2014-10-31

Shell Completion

(Up-to-date source of this post. First version created 2013-03-12)

Bash (one of the most popular shells) offers a great feature that makes many people's Tab key pretty worn. It completes the names of commands, directories and files you start to write. The complete command (man bash => "Programmable Completion") lets users extend the standard completion fucntion.

Bash Completion

The Bash Completion project offers many many completion rules that you can add to ~/.bashrc.
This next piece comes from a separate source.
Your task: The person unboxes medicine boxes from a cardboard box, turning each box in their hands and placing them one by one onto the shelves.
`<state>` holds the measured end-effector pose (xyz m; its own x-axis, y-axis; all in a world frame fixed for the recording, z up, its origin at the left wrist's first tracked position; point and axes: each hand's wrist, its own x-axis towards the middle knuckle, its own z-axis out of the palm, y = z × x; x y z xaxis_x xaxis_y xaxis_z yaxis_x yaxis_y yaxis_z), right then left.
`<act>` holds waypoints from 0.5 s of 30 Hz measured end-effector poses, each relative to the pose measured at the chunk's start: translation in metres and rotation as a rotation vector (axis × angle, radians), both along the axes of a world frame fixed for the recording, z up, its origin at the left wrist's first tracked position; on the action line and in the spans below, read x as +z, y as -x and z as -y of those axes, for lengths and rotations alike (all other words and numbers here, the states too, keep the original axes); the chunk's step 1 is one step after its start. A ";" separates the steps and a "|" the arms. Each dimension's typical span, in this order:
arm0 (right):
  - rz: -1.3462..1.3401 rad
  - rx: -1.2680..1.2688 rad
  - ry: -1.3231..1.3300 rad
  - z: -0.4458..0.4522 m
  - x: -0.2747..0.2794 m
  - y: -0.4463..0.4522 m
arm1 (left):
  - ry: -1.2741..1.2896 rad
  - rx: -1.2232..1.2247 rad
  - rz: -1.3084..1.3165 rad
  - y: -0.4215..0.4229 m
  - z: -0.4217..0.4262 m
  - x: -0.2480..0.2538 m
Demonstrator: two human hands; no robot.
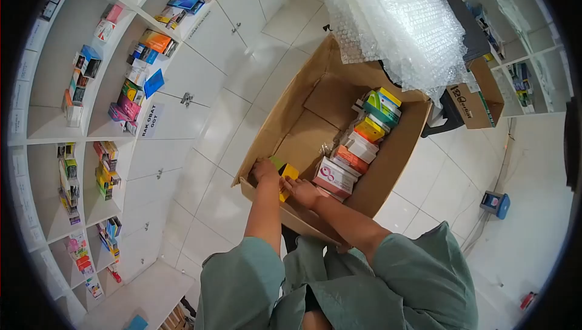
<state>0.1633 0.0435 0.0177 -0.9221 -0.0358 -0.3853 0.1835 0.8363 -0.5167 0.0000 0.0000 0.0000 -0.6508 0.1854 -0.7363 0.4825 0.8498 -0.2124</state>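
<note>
Currently reaches into the near-left end of the open carton [397, 178] with both hands. At the left, works with the left hand [265, 171] close to the wall and beside a green pack [277, 161], fingers bent, with contact side hidden; impossible to tell a closed grip from an empty one. Just to the right, lays the extended fingers of the right hand [303, 193] against a yellow box [290, 171], low inside the near-left corner; impossible to tell full closure from light contact. Brings both hands together here, probably to steady and align small packs against the wall. Along the right side, note a close-packed row, from a pink-and-white box [334, 176] at the near end, past an orange-and-white box [350, 159], to a green-and-white box [382, 110] at the far end. Apparently set side by side for mutual support and compact use of space. Beyond the far-right rim, note bubble wrap [394, 27] draped over a dark chair [464, 24], likely for ready access without covering the contents.
</note>
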 end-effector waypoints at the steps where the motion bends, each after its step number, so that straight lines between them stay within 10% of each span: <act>1: 0.015 -0.009 0.020 -0.001 0.003 -0.001 | -0.022 -0.012 -0.022 -0.001 0.003 -0.005; 15: -0.025 -0.078 0.006 0.004 -0.006 -0.014 | 0.072 -0.070 0.024 -0.006 0.000 0.017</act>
If not already installed:

aptitude install bash-completion

Then you may need to source it from /etc/bashrc or ~/.bashrc:

# Use bash-completion, if available
[[ $PS1 && -f /usr/share/bash-completion/bash_completion ]] && \
    . /usr/share/bash-completion/bash_completion

Debian does this for you via /etc/bash.bashrc.

Try it out by typing:

ssh [TAB]

If you don't get any meaningful results add some of your hosts into ~/.ssh/config and try again:

host login.example.org
host bigserver.example.net

If you have ssh keys deployed one the remote hosts, try out:

scp bigserver.example.net:[TAB]

Bash Completion with Perl

Bash completion project builds on shell scripting which is easy to write but limited. You might prefer to use a more complete language, like Perl.

Perl Programs

If you want your Perl applications to complete their options use Getopt::Complete module:

#!/usr/bin/perl -w
# getopt-complete -- sample self-completing script
use strict;

use Getopt::Complete(
    'tmpdir' => [ "/tmp",     "$ENV{HOME}/temp", "/var/tmp" ],
    'user'   => [ $ENV{USER}, "root" ],
);

Add the following to ~/.bashrc:

function _getopt_complete () {
    COMPREPLY=($( COMP_CWORD=$COMP_CWORD perl `which ${COMP_WORDS[0]}` ${COMP_WORDS[@]:0} ));
}
complete -F _getopt_complete getopt-complete

Then source ~/.bashrc or relogin and run:

./getopt-complete <TAB>

Compiled Programs

In case you want to add the completion functionality to a compiled program you can't rewrite, you have to wrap it into an external helper, like Mike Schilli did in github-helper. If you want to use this script, put it into your PATH and add following to ~/.bashrc:

complete -C github-helper -o default git

The -o default option reverts to shell's completion mechanism if github-helper has nothing to offer.